El trámite en la Corte se ha visto marcado por dilaciones y controversias. A finales de noviembre de 2025, el magistrado Héctor Carvajal fue apartado del caso por un conflicto de interés, lo que dejó a la Sala Plena con ocho integrantes. En ese contexto, la votación del proyecto de fallo de Ibáñez terminó en un empate 4-4, reflejando la división interna del tribunal.
Para resolver el empate, fue designado como conjuez el abogado Carlos Pablo Márquez Escobar. Sin embargo, el proceso dio un nuevo giro cuando la Secretaría Jurídica de la Presidencia recusó a Ibáñez por presunto prejuzgamiento. La recusación fue aceptada de manera unánime en febrero de 2026, lo que obligó a reasignar el expediente.
Así, el caso quedó en manos de la magistrada Meneses, cuya ponencia se espera sea presentada y votada en mayo, a pocos días de la primera vuelta presidencial. Este calendario añade presión política a una decisión que tendrá profundas implicaciones económicas y sociales.

En paralelo, actores del sector financiero han intervenido en el proceso. El 24 de abril, Asofondos solicitó a la Corte ampliar los efectos de la suspensión para evitar que el Gobierno avance en la implementación de la reforma mediante decretos. La petición aún no ha sido resuelta.
Por su parte, el gerente del Banco de la República, Leonardo Villar, advirtió desde 2025 sobre la necesidad de contar con al menos tres meses entre el fallo definitivo y la eventual entrada en vigencia de la reforma, con el fin de preparar la operación del Fondo de Ahorro del Pilar Contributivo, pieza central del nuevo modelo.
Aunque la Ley 2381 fue suspendida en su totalidad, la Corte dejó vigentes dos disposiciones específicas relacionadas con el traslado de afiliados próximos a pensionarse. A partir de estas normas, más de 119.000 colombianos han cambiado de régimen pensional, movilizando recursos cercanos a 25 billones de pesos.
Mientras tanto, el país sigue regido por la Ley 100 de 1993, que establece un sistema dual entre el régimen público administrado por Colpensiones y el privado gestionado por fondos de ahorro individual. La reforma propuesta por el Gobierno busca reorganizar este esquema en cuatro pilares, ampliar la cobertura y mejorar las condiciones de acceso, especialmente para las mujeres.
La discusión también ha escalado al terreno político. El presidente Petro criticó la decisión del Consejo de Estado y la calificó como un obstáculo para los trabajadores, al tiempo que convocó movilizaciones y volvió a plantear la posibilidad de una Asamblea Nacional Constituyente.
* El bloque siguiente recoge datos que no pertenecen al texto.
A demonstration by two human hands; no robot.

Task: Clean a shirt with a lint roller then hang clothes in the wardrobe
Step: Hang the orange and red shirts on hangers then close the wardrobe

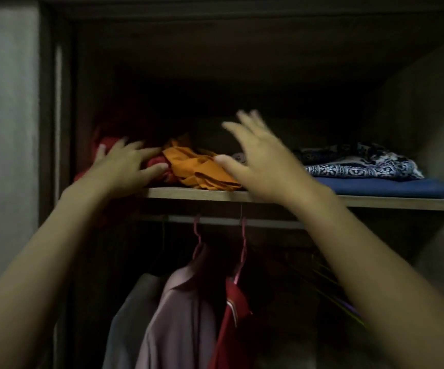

La Corte Constitucional enfrenta ahora una decisión de alto impacto: declarar la ley ajustada a la Constitución, devolverla al Congreso para corregir el trámite o tumbarla definitivamente. Cualquiera de estos escenarios definirá no solo el futuro del sistema pensional colombiano, sino también uno de los proyectos más emblemáticos del actual Gobierno.